PROBLEM =
Please copy, exactly as they appear below, the lines from the one containing "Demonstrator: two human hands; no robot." through the one containing "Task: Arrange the".

Stored data
......
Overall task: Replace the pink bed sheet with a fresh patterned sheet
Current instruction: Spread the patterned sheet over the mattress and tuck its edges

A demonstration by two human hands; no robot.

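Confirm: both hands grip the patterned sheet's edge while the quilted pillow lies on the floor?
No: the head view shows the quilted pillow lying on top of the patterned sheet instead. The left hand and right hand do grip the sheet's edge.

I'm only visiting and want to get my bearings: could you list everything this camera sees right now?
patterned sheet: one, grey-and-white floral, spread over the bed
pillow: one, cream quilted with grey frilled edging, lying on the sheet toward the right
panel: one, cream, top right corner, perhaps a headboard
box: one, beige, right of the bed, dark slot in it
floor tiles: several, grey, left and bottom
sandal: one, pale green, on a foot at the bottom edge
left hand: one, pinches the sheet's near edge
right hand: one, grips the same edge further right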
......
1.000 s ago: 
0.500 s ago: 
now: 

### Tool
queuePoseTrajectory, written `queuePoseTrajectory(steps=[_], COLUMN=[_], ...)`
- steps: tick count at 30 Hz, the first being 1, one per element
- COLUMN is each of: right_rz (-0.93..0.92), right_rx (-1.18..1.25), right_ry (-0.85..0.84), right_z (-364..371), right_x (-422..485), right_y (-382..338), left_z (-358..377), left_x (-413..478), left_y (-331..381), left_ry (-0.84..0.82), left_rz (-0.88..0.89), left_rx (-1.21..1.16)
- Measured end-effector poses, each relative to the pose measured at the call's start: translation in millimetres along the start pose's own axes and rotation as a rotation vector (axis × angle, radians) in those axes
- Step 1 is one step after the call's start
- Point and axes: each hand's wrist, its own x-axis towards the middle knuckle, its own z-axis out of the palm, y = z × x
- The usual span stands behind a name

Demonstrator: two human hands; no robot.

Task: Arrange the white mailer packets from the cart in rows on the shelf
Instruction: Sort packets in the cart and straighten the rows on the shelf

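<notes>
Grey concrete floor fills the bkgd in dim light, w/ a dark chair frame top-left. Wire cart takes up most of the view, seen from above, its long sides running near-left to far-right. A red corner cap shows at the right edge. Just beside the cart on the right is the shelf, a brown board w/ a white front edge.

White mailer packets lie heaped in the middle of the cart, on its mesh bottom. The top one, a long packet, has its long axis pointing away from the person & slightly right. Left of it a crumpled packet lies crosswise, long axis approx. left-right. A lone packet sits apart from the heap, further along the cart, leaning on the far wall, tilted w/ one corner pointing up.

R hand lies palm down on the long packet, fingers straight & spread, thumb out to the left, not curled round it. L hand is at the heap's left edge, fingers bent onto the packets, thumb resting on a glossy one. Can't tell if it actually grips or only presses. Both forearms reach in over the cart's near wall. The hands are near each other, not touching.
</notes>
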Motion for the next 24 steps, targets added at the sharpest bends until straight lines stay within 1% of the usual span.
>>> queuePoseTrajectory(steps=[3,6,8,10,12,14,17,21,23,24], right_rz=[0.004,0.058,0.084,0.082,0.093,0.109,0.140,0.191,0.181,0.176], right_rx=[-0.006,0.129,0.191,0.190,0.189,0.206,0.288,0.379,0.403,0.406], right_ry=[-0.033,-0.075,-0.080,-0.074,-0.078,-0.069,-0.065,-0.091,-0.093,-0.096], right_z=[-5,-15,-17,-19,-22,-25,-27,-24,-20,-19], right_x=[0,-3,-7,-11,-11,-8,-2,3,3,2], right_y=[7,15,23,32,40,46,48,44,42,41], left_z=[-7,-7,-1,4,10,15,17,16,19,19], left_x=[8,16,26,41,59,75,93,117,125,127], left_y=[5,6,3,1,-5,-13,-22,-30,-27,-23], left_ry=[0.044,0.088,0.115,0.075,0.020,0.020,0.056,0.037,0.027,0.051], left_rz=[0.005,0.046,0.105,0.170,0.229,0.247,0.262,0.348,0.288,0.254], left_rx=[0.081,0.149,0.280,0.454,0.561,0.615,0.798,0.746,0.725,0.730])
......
RESULT OF THE EXERCISE =
Demonstrator: two human hands; no robot.

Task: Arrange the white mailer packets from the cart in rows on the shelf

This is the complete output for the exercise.